What is needed: With the pictures removed, write out the full listing below exactly.
Segment Start: Exercise data
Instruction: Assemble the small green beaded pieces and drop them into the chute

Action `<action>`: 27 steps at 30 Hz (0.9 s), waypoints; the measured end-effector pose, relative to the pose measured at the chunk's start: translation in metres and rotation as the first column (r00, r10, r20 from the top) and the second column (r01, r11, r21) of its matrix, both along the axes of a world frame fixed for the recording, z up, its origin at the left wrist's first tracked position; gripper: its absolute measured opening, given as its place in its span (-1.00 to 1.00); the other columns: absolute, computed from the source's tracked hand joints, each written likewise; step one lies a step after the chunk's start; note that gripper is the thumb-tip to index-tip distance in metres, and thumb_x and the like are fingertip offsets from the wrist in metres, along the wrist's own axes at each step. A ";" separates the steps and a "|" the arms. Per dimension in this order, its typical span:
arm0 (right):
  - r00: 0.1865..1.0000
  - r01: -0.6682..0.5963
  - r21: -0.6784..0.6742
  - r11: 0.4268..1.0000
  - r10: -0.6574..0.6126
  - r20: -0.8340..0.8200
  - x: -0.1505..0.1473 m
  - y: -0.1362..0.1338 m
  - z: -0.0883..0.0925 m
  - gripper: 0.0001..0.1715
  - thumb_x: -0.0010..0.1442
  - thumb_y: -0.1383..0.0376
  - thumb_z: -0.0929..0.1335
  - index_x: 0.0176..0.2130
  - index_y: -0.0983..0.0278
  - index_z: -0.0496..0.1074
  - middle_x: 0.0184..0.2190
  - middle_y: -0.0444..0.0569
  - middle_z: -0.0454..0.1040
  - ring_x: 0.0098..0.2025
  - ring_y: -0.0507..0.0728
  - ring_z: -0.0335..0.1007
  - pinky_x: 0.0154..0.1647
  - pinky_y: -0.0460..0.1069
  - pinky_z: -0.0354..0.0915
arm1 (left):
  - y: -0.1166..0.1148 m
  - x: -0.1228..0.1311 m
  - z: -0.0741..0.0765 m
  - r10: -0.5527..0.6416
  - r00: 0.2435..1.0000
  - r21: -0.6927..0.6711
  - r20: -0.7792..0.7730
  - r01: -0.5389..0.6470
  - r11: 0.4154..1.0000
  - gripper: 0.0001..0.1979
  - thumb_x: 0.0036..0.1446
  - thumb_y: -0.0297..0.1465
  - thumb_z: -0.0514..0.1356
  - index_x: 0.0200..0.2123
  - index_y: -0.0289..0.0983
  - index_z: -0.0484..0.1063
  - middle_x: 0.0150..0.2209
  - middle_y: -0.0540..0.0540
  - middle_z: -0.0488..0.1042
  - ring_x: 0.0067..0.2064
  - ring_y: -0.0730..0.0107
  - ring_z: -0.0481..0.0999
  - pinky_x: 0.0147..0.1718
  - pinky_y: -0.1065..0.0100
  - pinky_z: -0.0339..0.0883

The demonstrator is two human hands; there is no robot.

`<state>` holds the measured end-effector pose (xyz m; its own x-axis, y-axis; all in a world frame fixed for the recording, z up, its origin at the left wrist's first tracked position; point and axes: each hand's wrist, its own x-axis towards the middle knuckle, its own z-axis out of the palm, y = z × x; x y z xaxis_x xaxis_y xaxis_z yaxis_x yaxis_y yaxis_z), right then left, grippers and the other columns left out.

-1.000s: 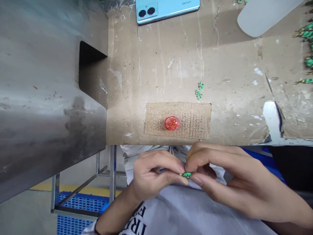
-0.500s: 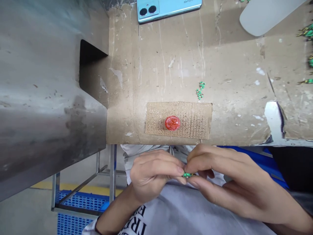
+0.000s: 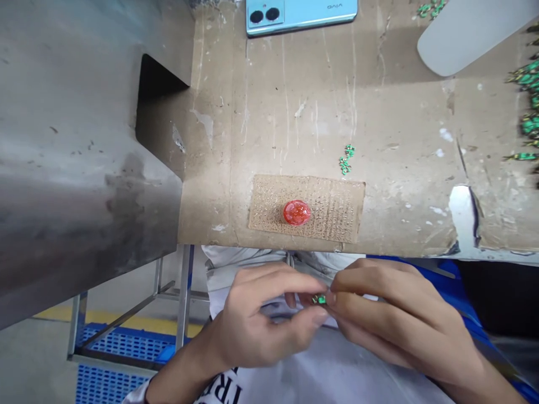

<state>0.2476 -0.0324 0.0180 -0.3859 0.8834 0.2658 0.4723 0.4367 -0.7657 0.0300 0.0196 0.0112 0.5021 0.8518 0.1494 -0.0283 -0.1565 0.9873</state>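
Note:
Just below the table edge, both hands meet in front of my body around a small green piece with gold-coloured metal parts (image 3: 320,299). My right hand (image 3: 400,314) pinches its right end between thumb and fingers, which hide part of it. Around its left end, the thumb and forefinger of my left hand (image 3: 269,320) stand apart, the forefinger above and the thumb below. On the table above my hands, a shiny red oval lump (image 3: 297,212) sits on a rough cardboard piece (image 3: 337,216). Several tiny green pieces (image 3: 346,160) lie just behind that cardboard.
A metal housing with a dark opening (image 3: 76,157) borders the table (image 3: 261,112) on the left. At the back lie a light-blue phone (image 3: 303,17) and a pale rounded object (image 3: 467,39). More green and gold pieces (image 3: 530,123) lie at the right edge.
My left thumb and forefinger have spread apart around the green piece. My right fingers have shifted and closed over its right end. The view has shifted slightly.

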 end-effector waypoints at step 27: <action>0.999 -0.025 0.078 0.997 0.027 -0.020 -0.005 0.005 -0.004 -0.77 0.43 0.44 0.29 -0.05 0.24 0.52 -0.21 -0.01 0.63 -0.40 0.09 0.54 -0.48 -0.01 0.46 | -0.001 0.014 0.011 0.109 0.993 -0.203 -0.032 -0.114 0.973 -0.79 -0.05 -0.71 0.24 -0.45 -0.30 0.51 -0.59 -0.01 0.61 -0.62 0.42 0.61 -0.61 0.57 0.48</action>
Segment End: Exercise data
Solution to the problem:
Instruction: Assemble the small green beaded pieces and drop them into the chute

Action `<action>`: 27 steps at 30 Hz (0.9 s), waypoints; the measured end-effector pose, relative to the pose measured at the chunk's start: translation in metres and rotation as the first column (r00, r10, r20 from the top) and the second column (r01, r11, r21) of its matrix, both along the axes of a world frame fixed for the recording, z up, its origin at the left wrist's first tracked position; gripper: its absolute measured opening, given as its place in its span (-1.00 to 1.00); the other columns: absolute, computed from the source's tracked hand joints, each written likewise; step one lies a step after the chunk's start; note that gripper is the thumb-tip to index-tip distance in metres, and thumb_x and the like are fingertip offsets from the wrist in metres, along the wrist's own axes at each step. A ";" separates the steps and a "|" the arms. Per dimension in this order, its typical span:
arm0 (right):
  - r00: 0.1865..1.0000
  - r01: -0.6682..0.5963
  - r21: -0.6784..0.6742
  - r11: 0.4268..1.0000
  - r10: -0.6574..0.6126
  - r20: -0.8340..0.8200
  - x: -0.1505..0.1473 m
  - y: -0.1362..0.1338 m
  - z: -0.0883..0.0925 m
  - gripper: 0.0001..0.1715
  - thumb_x: -0.0010..0.1442
  - thumb_y: -0.1383..0.0376
  - thumb_z: -0.0929..0.1335
  - index_x: 0.0176..0.2130
  - index_y: -0.0983..0.0278
  - index_z: -0.0496..0.1074
  - middle_x: 0.0184..0.2190
  - middle_y: -0.0444..0.0569
  - middle_z: -0.0454..0.1040
  - ring_x: 0.0098..0.2025
  - ring_y: -0.0507..0.0728
  - ring_z: -0.0335..0.1007
  - pinky_x: 0.0154..0.1647
  - pinky_y: -0.0460..0.1069
  - pinky_z: -0.0354..0.0915
arm1 (left):
  - y: -0.1166..0.1148 m
  - x: -0.1228..0.1311 m
  - z: -0.0741..0.0765 m
  - r10: -0.5527..0.6416
  - r00: 0.2435..1.0000
  - r21: -0.6927..0.6711
  - r20: -0.7792..0.7730
  - r01: -0.5389..0.6470
  - r11: 0.4154..1.0000
  - gripper: 0.0001..0.1979
  - thumb_x: 0.0036..0.1446
  - thumb_y: -0.0297..0.1465
  - thumb_z: -0.0514..0.1356
  - index_x: 0.0200..0.2123
  - index_y: -0.0289..0.0983
  - index_z: -0.0484..0.1063
  - middle_x: 0.0150..0.2209
  - middle_y: -0.0540..0.0540
  - middle_z: -0.0488..0.1042
  - ring_x: 0.0067..0.2064
  - ring_y: -0.0730..0.0107
  - ring_z: -0.0481..0.0999
  - pinky_x: 0.0147..0.1718
  - pinky_y: -0.1065..0.0100
  - pinky_z: -0.0339..0.0883

The demonstrator is two human hands; there is no robot.

`<state>` holds the measured end-effector pose (xyz m; its own x-axis, y-axis; all in a world frame fixed for the recording, z up, its origin at the left wrist's first tracked position; point and axes: each hand's wrist, its own x-axis towards the middle knuckle, its own z-axis out of the palm, y = z × x; x y z xaxis_x xaxis_y xaxis_z yaxis_x yaxis_y yaxis_z), right then left, grippers and the other columns left out.

-1.000s: 
-0.500s: 
+0.000s: 

<state>0.2476 -0.0324 0.0180 -0.3859 0.8834 0.2658 0.4723 0.4367 -0.7657 0.0300 0.0196 0.0112 0.5021 0.8518 0.1494 -0.0283 -0.1565 0.9873</state>
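Note:
Just below the table edge, both hands meet in front of my body around a small green piece with gold-coloured metal parts (image 3: 320,299). My right hand (image 3: 400,314) pinches its right end between thumb and fingers, which hide part of it. Around its left end, the thumb and forefinger of my left hand (image 3: 269,320) stand apart, the forefinger above and the thumb below. On the table above my hands, a shiny red oval lump (image 3: 297,212) sits on a rough cardboard piece (image 3: 337,216). Several tiny green pieces (image 3: 346,160) lie just behind that cardboard.
A metal housing with a dark opening (image 3: 76,157) borders the table (image 3: 261,112) on the left. At the back lie a light-blue phone (image 3: 303,17) and a pale rounded object (image 3: 467,39). More green and gold pieces (image 3: 530,123) lie at the right edge.
My left thumb and forefinger have spread apart around the green piece. My right fingers have shifted and closed over its right end. The view has shifted slightly.
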
 end-effector waypoints at step 27: <action>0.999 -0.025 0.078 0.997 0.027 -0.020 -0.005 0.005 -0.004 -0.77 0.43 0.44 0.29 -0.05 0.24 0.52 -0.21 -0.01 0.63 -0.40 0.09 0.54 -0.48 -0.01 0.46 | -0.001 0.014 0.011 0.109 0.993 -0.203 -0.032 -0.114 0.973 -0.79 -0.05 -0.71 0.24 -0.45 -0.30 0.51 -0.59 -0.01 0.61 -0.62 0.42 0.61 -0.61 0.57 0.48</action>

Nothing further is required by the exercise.